By Evelyn Boswell
MSU News Service
BOZEMAN - Greg Johnson and his team of trappers have captured 370,000 mosquitoes in the past two years, and they're not about to quit now.
West Nile virus is still a threat to Montana even though the number of cases dropped from 2003 to 2004, the Montana State University entomologist said. If conditions are right, West Nile will make itself known.
"We will see West Nile virus again in Montana," Johnson said. "We will probably have an outbreak that we will have to deal with."
Johnson is heading a statewide study to better understand how West Nile virus is spreading in Montana. The study began in 2003 and identified 15 to
20 species of mosquitoes. One of those - the Culex tarsalis - is the primary carrier of West Nile in Montana.
Johnson's team trapped mosquitoes at 65 sites last summer, covering about 75 percent of the state's counties. This year, Johnson plans to set out at least as many traps as last summer. He also hopes to place caged chickens along the Yellowstone and Milk rivers to serve as an early warning system. Chickens are widely used in virus surveillance programs because infection shows up in chickens several weeks before it appears in humans and horses.
Johnson said he is still looking for West Nile virus to cross into western Montana, but he has several projects planned for northeast Montana. West Nile infected about 30 pelicans at Medicine Lake last year and killed more than 1,000 in 2003. The virus infected 24 people at Plentywood and 12 at Culbertson in 2003.
"It doesn't sound like much, but you look at the number of people in those counties, the per capita infection rate is pretty high," Johnson said.
The Medicine Lake National Wildlife Refuge lies between Plentywood and Culbertson. With 10,000 adult pelicans and 4,000 to 5,000 nests, its colony of American white pelicans is the fifth largest in North America.

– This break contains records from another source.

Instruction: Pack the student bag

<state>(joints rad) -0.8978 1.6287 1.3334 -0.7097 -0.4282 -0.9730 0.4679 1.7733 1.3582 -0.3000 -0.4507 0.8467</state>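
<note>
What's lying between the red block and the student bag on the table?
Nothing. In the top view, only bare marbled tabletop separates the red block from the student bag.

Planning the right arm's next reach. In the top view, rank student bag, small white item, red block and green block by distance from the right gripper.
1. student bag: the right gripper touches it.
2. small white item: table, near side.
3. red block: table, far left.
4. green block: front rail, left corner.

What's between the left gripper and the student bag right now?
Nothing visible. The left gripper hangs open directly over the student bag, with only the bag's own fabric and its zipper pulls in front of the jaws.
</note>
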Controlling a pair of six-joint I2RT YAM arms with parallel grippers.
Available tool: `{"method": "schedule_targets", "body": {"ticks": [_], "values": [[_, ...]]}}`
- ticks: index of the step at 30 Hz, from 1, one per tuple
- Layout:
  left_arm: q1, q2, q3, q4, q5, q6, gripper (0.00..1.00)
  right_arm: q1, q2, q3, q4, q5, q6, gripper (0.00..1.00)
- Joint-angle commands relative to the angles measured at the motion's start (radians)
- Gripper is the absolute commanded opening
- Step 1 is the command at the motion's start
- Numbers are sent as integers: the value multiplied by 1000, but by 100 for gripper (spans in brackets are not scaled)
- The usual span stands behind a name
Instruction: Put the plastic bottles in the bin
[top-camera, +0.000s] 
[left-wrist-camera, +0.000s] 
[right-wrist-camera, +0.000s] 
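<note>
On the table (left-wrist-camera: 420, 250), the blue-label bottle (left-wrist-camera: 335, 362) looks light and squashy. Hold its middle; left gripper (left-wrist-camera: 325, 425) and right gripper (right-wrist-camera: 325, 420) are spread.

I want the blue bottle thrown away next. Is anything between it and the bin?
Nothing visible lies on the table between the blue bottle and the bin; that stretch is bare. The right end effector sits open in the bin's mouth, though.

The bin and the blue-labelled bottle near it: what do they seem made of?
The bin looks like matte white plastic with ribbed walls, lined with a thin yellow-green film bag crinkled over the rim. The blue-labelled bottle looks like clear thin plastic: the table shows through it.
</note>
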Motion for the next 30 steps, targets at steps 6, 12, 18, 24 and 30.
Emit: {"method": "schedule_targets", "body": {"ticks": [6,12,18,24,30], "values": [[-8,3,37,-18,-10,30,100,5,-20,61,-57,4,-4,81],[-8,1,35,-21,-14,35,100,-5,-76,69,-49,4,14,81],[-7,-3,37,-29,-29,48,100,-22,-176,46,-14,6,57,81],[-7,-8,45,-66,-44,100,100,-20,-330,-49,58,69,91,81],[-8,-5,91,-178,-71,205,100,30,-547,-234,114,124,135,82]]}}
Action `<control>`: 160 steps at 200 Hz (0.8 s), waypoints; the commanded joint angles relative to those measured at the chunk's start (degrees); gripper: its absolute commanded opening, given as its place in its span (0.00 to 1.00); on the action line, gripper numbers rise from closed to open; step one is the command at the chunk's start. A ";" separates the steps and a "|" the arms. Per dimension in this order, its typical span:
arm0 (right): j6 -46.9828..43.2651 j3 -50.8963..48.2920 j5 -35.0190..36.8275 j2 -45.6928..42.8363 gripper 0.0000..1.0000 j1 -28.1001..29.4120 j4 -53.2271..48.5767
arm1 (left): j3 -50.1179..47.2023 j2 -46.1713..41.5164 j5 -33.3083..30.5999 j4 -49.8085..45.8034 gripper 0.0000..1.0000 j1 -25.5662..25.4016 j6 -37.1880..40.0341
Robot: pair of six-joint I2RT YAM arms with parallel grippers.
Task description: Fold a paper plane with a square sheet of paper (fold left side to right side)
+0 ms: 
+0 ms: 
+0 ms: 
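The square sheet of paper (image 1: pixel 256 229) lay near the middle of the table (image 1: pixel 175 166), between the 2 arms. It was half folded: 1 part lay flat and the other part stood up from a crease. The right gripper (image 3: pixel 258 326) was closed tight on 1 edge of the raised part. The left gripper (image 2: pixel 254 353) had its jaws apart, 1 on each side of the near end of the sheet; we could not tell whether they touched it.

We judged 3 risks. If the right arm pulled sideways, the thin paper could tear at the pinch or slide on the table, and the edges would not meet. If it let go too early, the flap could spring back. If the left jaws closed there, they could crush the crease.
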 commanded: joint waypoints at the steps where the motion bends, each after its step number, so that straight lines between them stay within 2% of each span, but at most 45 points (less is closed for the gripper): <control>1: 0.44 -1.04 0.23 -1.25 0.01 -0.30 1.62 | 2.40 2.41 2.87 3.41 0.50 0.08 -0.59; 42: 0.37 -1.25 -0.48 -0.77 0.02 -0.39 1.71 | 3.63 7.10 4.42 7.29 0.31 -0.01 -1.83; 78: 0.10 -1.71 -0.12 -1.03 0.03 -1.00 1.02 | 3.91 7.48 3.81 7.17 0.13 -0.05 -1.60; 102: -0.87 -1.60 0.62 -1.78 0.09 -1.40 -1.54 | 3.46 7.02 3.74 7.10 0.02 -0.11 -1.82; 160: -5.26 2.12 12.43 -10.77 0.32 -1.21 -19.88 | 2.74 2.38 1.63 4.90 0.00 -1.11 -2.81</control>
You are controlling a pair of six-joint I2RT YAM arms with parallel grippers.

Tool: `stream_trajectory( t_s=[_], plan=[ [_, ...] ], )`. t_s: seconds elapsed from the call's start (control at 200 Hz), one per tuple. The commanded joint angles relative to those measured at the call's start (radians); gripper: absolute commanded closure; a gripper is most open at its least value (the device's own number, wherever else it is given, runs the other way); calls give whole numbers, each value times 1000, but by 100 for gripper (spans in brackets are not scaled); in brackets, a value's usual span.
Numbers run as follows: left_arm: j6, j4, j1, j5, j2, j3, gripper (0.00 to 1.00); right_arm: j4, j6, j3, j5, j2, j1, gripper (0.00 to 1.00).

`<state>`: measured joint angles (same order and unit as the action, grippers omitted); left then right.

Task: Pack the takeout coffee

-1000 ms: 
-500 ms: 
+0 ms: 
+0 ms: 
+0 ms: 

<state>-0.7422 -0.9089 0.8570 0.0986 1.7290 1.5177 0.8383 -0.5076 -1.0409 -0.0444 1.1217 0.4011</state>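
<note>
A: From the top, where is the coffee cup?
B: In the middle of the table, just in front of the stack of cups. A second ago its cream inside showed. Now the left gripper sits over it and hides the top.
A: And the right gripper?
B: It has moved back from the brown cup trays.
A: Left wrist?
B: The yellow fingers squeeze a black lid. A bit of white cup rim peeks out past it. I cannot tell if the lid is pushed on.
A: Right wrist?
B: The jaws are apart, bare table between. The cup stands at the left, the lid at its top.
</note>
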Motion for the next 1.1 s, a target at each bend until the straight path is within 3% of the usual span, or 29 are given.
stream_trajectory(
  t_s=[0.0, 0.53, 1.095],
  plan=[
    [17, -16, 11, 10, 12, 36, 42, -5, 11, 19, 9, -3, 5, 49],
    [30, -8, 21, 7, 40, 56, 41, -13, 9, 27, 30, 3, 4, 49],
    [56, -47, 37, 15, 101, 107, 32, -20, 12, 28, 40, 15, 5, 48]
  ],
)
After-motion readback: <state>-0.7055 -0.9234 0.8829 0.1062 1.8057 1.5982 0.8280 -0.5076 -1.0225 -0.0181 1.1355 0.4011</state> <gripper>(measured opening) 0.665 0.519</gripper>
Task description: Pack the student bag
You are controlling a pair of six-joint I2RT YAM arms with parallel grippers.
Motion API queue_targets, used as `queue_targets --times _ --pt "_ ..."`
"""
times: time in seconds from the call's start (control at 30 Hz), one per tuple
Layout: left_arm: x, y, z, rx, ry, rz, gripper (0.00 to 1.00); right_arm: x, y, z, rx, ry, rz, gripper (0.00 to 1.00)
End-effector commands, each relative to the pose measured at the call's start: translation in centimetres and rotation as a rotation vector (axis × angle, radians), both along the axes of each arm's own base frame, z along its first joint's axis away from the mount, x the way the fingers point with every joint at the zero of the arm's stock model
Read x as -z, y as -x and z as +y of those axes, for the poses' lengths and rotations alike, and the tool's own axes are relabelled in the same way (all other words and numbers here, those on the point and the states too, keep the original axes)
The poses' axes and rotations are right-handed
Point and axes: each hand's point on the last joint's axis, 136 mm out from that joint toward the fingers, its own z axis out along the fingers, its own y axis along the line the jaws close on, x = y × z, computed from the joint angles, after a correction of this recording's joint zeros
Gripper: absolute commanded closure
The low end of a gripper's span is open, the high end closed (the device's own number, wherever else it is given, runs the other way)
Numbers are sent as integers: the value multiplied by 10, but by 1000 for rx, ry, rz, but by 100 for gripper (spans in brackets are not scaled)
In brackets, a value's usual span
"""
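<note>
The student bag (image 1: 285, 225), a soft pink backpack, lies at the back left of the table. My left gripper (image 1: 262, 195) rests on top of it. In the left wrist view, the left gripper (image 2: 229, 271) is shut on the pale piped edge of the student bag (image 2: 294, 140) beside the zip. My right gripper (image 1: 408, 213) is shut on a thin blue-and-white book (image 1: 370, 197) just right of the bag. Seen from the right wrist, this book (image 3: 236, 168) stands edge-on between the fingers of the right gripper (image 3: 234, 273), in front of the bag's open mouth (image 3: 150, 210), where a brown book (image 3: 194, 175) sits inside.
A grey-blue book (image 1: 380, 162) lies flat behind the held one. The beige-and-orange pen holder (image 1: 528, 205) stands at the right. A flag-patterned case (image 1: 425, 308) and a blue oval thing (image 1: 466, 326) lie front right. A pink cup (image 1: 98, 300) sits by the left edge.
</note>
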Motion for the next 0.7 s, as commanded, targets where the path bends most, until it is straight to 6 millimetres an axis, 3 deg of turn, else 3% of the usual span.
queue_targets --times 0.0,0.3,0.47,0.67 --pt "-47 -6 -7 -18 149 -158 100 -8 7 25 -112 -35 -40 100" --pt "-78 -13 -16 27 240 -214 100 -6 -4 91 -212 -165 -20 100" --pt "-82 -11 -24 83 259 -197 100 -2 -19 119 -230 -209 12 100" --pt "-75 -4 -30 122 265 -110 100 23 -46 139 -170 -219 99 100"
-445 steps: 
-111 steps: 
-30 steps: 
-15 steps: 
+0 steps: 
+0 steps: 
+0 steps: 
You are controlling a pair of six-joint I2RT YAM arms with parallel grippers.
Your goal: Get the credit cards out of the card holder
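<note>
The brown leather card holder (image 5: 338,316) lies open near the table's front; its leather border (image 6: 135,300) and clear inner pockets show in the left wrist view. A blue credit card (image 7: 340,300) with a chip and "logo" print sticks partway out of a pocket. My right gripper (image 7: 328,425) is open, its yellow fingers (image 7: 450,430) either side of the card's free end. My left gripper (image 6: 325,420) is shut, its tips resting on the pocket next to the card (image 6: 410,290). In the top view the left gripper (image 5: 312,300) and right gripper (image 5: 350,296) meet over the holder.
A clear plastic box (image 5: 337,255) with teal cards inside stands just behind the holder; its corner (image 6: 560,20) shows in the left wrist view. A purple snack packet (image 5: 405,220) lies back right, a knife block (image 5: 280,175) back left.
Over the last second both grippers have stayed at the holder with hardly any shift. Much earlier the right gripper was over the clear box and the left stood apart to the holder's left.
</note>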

Montana's first two documented cases of West Nile in humans occurred in 2002. In 2003, West Nile killed four Montanans and 70 horses. Another 228 people and 123 horses became sick. In 2004, no one died in the state, but six Montanans were infected. Forty-eight cases were reported in animals and birds.
Hot spots have been along the Milk River in northern Montana and the Yellowstone River drainage, according to Johnson's study. Mosquitoes near the Missouri River around Great Falls were carrying the virus, too.
Although some people may point fingers at the Medicine Lake refuge, Johnson advised against it. He said the virus-carrying mosquitoes have shown up all over the state.
His experiments involving chickens will proceed if he gets permission from the proper agencies and finds someone who can care for the chickens every day, Johnson said. He'd like to place five to seven flocks at strategic spots around eastern Montana. Each flock would have about five chickens. They'd be housed in a chainlink dog kennel inside a chicken coop. The kennel would have a roof.
"If the virus is around, mosquitoes will feed on the chickens," Johnson said.
Any chicken that tests positive for West Nile virus would be replaced with a healthy chicken, Johnson said. The infected chicken would go to Johnson's lab for testing.
One of several projects planned for the Medicine Lake area requires the capture of mosquitoes within 12 to 18 hours after they've bitten an animal or person and before they've digested the blood. Finding the mosquitoes will be difficult, but they will provide valuable information, Johnson said. Undigested blood could provide a link between the mosquito and an animal infected with West Nile virus.
Mike Rabenberg, acting manager of the Medicine Lake National Wildlife Refuge, said he plans to monitor the refuge's pelican colony this summer. As soon as workers notice any sick birds, the birds will be euthanized and sent to the National Wildlife Health Lab in Madison, Wis., for analysis.
"Hopefully, we won't get a repeat (of previous numbers attributed to West Nile)," Rabenberg said.
Johnson said West Nile might seem to be a simple system involving mosquitoes and a virus, but it's more complicated than that. Mosquitoes carry the virus, but the virus needs a host. In Montana, the host has been birds. The virus also needs susceptible victims like horses and humans. The virus requires high temperatures at the right time in the life cycle of the mosquito.
"When all these factors come together and align, that's when the virus spills out and it becomes an outbreak or an epidemic," Johnson said.